■ Data shown:

====================

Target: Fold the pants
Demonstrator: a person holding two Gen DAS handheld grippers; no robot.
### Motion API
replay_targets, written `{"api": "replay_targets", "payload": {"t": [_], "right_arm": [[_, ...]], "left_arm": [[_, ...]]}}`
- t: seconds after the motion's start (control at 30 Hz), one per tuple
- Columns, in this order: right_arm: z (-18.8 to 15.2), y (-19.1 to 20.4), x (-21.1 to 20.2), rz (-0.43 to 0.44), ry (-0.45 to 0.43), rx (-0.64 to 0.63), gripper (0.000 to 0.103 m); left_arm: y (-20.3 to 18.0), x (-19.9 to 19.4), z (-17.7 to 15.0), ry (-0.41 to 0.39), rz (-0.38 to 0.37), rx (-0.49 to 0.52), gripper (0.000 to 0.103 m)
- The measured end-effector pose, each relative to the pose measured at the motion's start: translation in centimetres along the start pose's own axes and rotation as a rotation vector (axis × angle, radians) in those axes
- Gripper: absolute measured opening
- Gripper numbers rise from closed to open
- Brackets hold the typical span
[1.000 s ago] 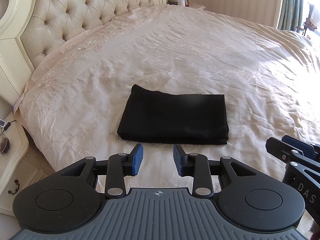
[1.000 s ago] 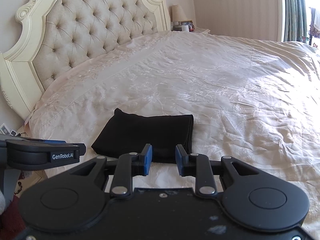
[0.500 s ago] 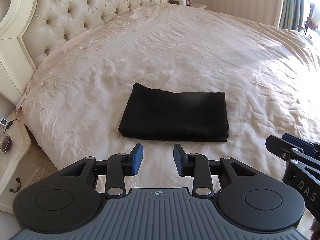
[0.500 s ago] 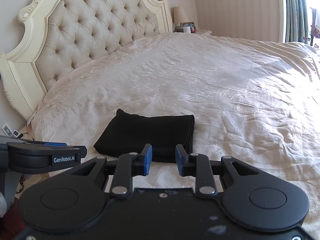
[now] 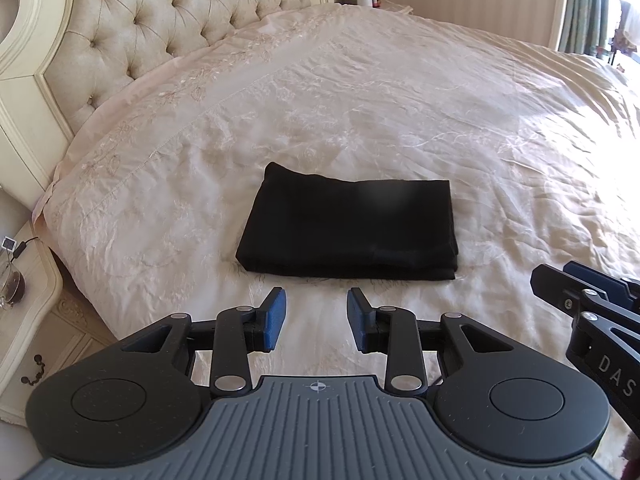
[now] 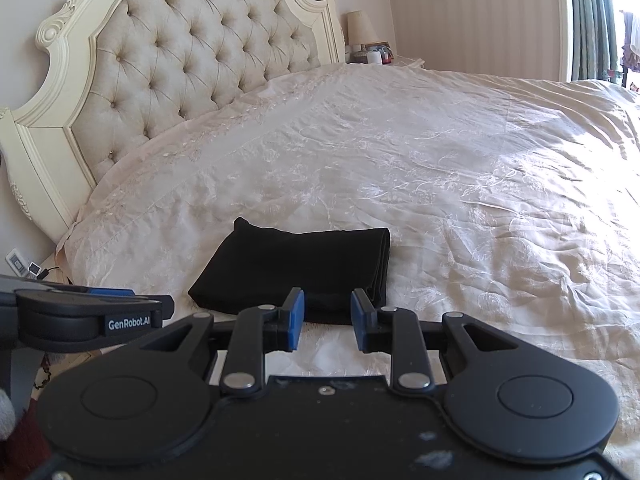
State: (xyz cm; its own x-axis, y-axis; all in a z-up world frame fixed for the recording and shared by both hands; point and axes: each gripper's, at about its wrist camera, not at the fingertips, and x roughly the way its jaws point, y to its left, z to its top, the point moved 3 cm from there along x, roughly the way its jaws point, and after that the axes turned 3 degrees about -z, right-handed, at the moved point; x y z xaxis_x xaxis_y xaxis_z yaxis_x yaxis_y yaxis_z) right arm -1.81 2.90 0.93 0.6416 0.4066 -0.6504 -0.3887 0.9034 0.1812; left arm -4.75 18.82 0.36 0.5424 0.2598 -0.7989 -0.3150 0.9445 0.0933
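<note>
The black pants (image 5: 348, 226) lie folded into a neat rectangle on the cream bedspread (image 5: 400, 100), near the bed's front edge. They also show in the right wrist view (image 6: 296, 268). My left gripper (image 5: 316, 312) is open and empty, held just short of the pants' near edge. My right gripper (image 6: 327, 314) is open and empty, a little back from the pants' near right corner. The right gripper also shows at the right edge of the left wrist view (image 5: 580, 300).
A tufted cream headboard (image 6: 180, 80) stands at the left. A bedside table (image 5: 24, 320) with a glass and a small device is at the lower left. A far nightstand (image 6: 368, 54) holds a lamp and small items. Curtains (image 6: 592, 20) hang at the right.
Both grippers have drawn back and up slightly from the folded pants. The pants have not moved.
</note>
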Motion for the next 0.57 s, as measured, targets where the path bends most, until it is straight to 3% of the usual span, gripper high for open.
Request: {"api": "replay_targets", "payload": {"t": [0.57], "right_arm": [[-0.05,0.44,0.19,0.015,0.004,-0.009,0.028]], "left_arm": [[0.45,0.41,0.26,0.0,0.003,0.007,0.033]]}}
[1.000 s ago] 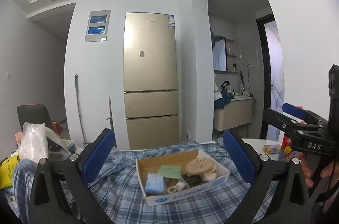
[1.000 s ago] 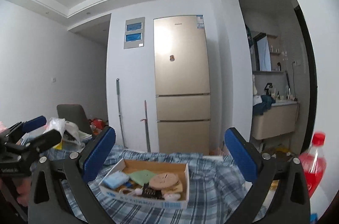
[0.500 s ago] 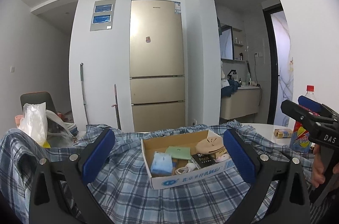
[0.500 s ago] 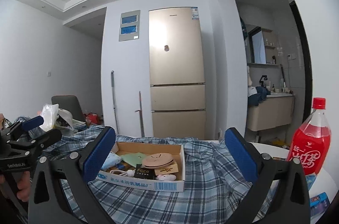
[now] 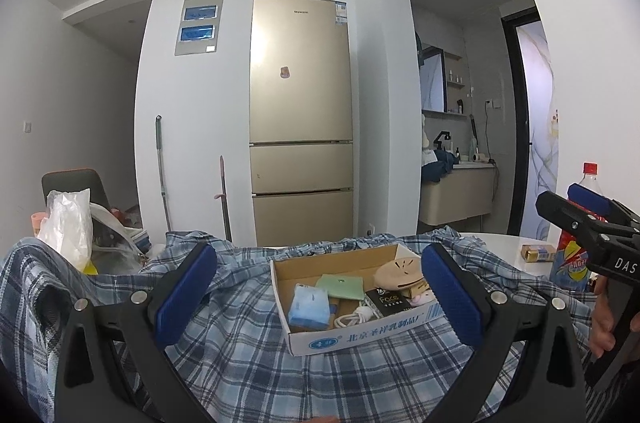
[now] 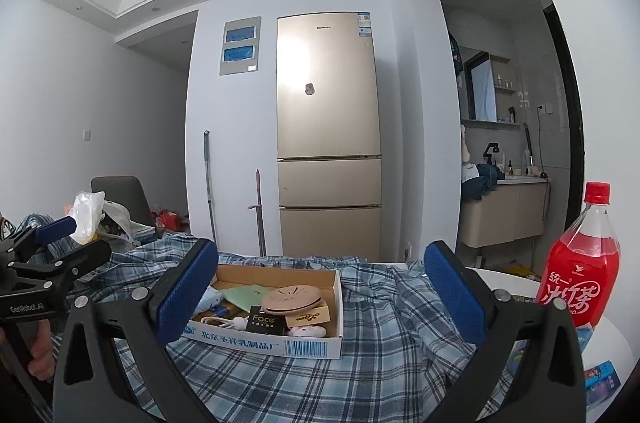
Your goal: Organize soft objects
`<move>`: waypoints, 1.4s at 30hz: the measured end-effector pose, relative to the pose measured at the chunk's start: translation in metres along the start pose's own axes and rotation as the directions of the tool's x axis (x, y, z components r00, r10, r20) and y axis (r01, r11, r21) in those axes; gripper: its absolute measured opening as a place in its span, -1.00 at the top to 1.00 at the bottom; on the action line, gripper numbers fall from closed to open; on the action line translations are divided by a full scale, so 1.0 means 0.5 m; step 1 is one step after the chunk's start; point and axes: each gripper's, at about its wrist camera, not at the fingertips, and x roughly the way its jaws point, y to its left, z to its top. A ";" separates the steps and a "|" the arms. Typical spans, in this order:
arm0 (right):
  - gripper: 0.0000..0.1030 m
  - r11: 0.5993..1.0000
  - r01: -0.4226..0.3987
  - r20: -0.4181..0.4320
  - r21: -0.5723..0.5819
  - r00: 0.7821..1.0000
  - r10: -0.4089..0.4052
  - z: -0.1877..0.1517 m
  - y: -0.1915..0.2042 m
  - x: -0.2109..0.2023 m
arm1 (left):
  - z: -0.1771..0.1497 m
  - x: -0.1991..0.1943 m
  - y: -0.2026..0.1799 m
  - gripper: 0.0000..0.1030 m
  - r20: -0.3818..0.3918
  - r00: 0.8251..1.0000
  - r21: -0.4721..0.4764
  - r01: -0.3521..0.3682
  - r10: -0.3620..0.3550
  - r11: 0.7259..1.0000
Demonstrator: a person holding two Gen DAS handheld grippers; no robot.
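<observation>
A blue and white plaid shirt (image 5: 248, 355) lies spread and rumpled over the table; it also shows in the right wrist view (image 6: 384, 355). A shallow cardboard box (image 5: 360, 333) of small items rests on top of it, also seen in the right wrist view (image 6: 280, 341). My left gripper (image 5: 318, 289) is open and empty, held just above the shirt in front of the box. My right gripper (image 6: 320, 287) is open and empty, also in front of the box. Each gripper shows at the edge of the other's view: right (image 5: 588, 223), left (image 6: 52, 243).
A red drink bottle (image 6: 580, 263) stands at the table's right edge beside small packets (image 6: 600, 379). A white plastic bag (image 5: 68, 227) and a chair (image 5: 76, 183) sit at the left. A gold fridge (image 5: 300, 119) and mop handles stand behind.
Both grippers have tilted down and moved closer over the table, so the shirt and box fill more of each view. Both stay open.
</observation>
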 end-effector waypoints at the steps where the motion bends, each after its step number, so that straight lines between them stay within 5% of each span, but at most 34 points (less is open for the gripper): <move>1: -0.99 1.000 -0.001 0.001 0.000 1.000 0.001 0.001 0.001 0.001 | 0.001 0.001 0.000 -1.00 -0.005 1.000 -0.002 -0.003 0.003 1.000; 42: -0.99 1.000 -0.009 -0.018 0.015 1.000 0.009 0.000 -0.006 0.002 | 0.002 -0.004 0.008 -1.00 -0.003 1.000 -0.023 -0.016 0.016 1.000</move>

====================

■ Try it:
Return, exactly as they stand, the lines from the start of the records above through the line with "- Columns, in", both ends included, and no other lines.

■ Result of the exercise:
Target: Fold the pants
Demonstrator: a person holding two Gen DAS handheld grippers; no robot.
### Motion API
replay_targets, written `{"api": "replay_targets", "payload": {"t": [_], "right_arm": [[_, ...]], "left_arm": [[_, ...]]}}`
- t: seconds after the motion's start (control at 30 Hz), one per tuple
- Columns, in this order: right_arm: z (-18.8 to 15.2), y (-19.1 to 20.4), x (-21.1 to 20.2), rz (-0.43 to 0.44), ry (-0.45 to 0.43), rx (-0.64 to 0.63), gripper (0.000 to 0.103 m); left_arm: y (-20.3 to 18.0), x (-19.9 to 19.4), z (-17.7 to 15.0), ry (-0.41 to 0.39), rz (-0.38 to 0.37), rx (-0.49 to 0.52), gripper (0.000 to 0.103 m)

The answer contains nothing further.